_Dataset content_
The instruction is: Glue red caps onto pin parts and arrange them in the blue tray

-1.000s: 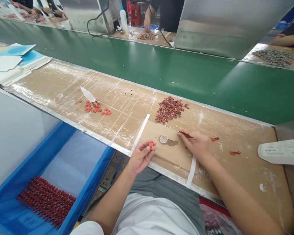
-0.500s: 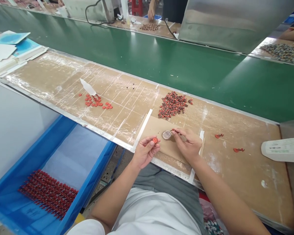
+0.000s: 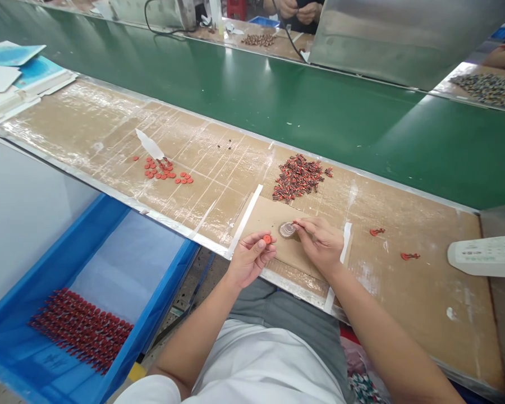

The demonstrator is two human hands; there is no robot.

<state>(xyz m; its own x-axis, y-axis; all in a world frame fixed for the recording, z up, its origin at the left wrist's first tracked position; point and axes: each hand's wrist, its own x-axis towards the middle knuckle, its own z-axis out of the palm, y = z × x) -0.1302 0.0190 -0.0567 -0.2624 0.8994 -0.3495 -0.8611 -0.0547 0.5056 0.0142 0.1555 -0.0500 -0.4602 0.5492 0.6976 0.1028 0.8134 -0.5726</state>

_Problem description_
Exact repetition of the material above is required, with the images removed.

_Finished task_
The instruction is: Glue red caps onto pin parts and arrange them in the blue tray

-1.000s: 
-0.500s: 
+0.000s: 

The demonstrator is two human hands; there is no robot.

<state>(xyz m; its own x-axis, y-axis; all in a world frame fixed for the recording, z up, its origin at the left wrist's first tracked position; point and axes: each hand's wrist, its own x-axis towards the middle knuckle, its own z-axis out of the palm, y = z × x) -0.1302 0.0190 -0.0567 -0.2624 0.8994 -0.3495 -0.8611 -0.0547 0.5056 0.0142 0.1555 -0.0500 -0.4602 0.5492 0.6976 0.1028 0.8134 -0.5726</state>

No more work remains on this exercise.